Types of treatments recommended:
Training systems for emotional predictability and problem solving (Blum, Pfohl, St. John & Black, 2002)
Adaptive Trauma Remission Information and Therapy Group (Ford & Russo, 2006)
Acceptance and commitment therapy (Follette & Pistorello, 2007)
Security research (Najavits, 2001).
Dialectical Behavior Therapy (DBT English DBT; Linehan, 1993a, 1993b).
Cognitive behavioral techniques (a form of exposure therapy that transforms traumatic memories, overcomes phobic reactions)
hypnosis (calm, soothe, contain or strengthen the ego)
The theory of learning
family or expressive therapy,
re modulation
imaging and hypnosis techniques
Neuro-emotional integration through eye movements (EMDR)
Expression and Rehabilitation Treatments (Art Therapy, Horticultural Therapy journal Journaling, Music Therapy, Movement Therapy, Psychodrama, Occupational Therapy, recreational therapy)
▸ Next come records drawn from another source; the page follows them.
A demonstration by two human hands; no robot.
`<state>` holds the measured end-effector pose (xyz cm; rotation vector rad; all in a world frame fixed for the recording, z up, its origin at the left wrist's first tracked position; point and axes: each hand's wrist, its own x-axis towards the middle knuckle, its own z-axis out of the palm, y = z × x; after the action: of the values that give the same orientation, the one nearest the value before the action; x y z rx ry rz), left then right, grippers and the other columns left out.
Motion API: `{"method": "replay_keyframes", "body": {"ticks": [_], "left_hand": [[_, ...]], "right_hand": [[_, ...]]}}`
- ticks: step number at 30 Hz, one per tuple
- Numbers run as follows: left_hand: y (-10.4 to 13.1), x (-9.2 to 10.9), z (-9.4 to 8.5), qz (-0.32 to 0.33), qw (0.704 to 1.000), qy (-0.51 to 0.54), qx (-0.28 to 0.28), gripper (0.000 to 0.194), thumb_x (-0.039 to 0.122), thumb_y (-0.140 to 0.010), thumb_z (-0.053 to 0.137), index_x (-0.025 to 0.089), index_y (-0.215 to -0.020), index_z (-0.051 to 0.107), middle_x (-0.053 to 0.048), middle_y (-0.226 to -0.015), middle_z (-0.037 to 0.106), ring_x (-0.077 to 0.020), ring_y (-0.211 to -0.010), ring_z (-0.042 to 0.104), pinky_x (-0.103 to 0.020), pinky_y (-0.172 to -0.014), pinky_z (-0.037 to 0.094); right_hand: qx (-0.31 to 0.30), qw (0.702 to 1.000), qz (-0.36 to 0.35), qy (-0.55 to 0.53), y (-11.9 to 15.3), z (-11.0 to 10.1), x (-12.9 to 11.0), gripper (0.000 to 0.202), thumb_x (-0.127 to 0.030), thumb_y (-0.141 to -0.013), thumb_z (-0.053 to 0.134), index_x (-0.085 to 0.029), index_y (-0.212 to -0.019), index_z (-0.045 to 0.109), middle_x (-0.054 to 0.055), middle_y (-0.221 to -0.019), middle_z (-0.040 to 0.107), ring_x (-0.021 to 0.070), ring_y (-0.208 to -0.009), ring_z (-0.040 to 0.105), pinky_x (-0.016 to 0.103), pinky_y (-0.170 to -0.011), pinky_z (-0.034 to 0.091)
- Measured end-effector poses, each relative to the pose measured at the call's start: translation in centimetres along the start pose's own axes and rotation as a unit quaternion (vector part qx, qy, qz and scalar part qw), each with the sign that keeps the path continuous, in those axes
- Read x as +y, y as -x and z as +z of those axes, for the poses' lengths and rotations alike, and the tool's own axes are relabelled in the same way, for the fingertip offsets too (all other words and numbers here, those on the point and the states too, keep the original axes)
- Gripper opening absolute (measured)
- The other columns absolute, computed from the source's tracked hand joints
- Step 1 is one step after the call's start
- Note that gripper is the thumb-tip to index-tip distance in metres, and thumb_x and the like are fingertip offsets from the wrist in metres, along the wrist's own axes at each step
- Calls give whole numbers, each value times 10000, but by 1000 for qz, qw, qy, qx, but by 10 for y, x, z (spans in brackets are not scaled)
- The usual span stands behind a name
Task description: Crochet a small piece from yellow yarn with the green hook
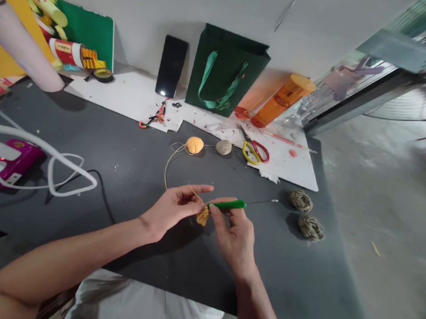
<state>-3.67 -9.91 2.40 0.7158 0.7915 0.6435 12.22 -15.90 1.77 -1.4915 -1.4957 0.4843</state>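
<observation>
Between my two hands hangs a small yellow crochet piece. My left hand pinches its upper edge between thumb and fingers, with the index finger stretched out and yarn running over it. My right hand is closed round a crochet hook with a green handle; its tip meets the piece, though the tip itself is too small to make out. Pale yellow yarn loops from my left hand up to a yellow yarn ball lying on the dark grey table.
Beside the yellow ball lies a beige ball. Red-and-yellow scissors rest on white board. Two grey-brown yarn skeins sit at right. Behind stand a phone, a green paper bag and an orange bottle. White cable curls at left.
</observation>
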Motion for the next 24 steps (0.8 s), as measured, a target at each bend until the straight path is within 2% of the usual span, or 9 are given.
{"method": "replay_keyframes", "body": {"ticks": [6, 10, 15, 21, 24], "left_hand": [[1, 0, 0, 0, 1000, 14, -10, 376, 203, -748, 836, 195, -1121, 789, 45, -727, 611, -110, -726, 537, -333, -837, 421], [1, 2, 0, 15, 999, 26, -26, 424, 186, -736, 843, 196, -1154, 772, 36, -749, 656, -117, -750, 585, -340, -860, 447], [2, 3, 0, 34, 999, 21, -26, 450, 190, -742, 847, 188, -1184, 761, 19, -780, 688, -129, -790, 619, -344, -888, 470], [3, 2, 1, 48, 998, 45, -13, 667, 178, -709, 876, 221, -1346, 683, 20, -862, 680, -103, -779, 592, -316, -857, 474], [4, 1, 0, 55, 998, 43, -1, 732, 169, -715, 869, 251, -1405, 642, 26, -898, 661, -77, -742, 556, -292, -814, 465]], "right_hand": [[6, 999, -48, 16, 0, 0, -1, 119, -208, -966, 587, -242, -882, 665, 9, -809, 800, 146, -661, 761, 224, -625, 600], [20, 999, -26, 6, 0, -3, -4, 137, -253, -979, 592, -236, -874, 678, 15, -793, 802, 149, -639, 757, 220, -590, 590], [35, 999, -8, -8, 2, -2, -1, 155, -297, -985, 620, -230, -885, 717, 17, -796, 809, 162, -667, 767, 239, -623, 600], [55, 997, -51, -30, 3, -1, 2, 138, -232, -989, 610, -241, -1003, 747, 35, -904, 819, 176, -823, 784, 271, -733, 616], [54, 996, -58, -40, 4, -1, 0, 181, -179, -990, 601, -259, -1047, 752, 23, -938, 826, 164, -835, 784, 258, -736, 618]]}}
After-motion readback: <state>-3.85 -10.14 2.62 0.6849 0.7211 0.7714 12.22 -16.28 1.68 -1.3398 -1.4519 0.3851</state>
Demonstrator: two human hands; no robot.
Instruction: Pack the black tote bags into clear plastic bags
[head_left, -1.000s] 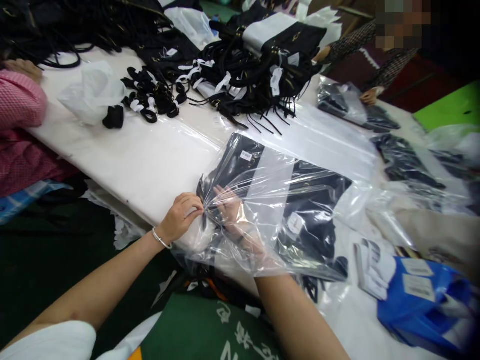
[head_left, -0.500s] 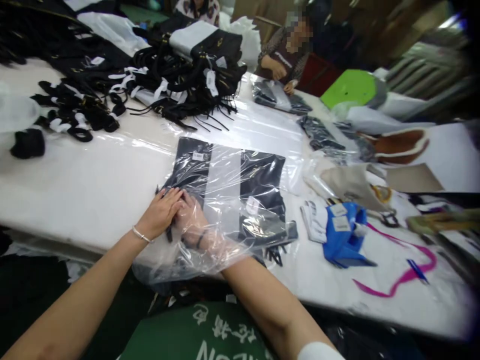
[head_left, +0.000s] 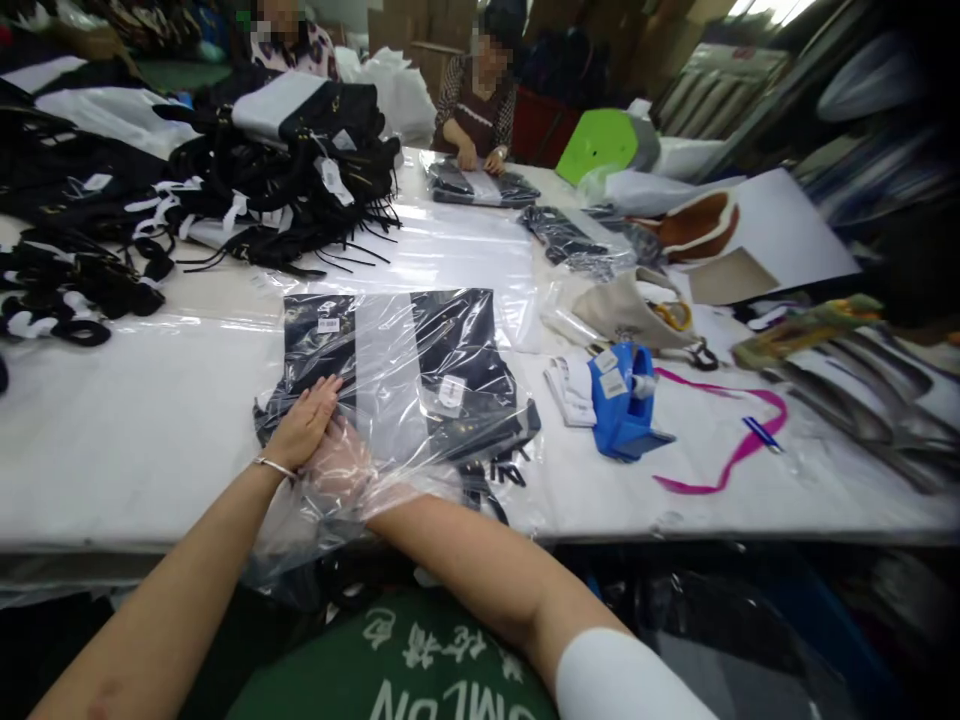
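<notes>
A flat black bag (head_left: pixel 454 335) with a white band (head_left: pixel 386 370) round its middle lies inside a clear plastic bag (head_left: pixel 322 530) in front of me. Two small white labels show through the film. My left hand (head_left: pixel 307 422) rests on the plastic over the black bag's lower left corner, fingers stretched out and together. My right hand (head_left: pixel 341 465) is inside the plastic bag, its wrist through the mouth on my side. Its fingers are mostly hidden by my left hand and the shiny film. Black straps (head_left: pixel 484 485) stick out at the near side.
A pile of black bags (head_left: pixel 300 150) covers the far left of the white table (head_left: pixel 150 430). To the right are a blue tape dispenser (head_left: pixel 626 405), a pink ribbon (head_left: pixel 727 465), a blue pen (head_left: pixel 761 434) and a beige pouch (head_left: pixel 634 305). Across, a co-worker's hands touch a wrapped bag (head_left: pixel 480 185).
The camera view has turned right and levelled, so everything sits further left. My right hand is slightly lower in the plastic bag; my left hand stays flat on the film.
</notes>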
Sensory-motor psychotherapy (Ogden et al., 2006) ("directed mindfulness")
Hospitalization, in which case?
“Hospital treatment may be necessary when patients are at risk of harming themselves or others, and / or when their post-traumatic or dissociative symptomatology invades them or is out of control. Inpatient treatment should occur within the context of an overall strategy oriented towards the defined goal of bringing the patient back to a level of functioning stability in order to quickly refer them to outpatient treatment.
Medication:
Medications for DID are usually best conceptualized as "shock absorbers," rather than curative interventions.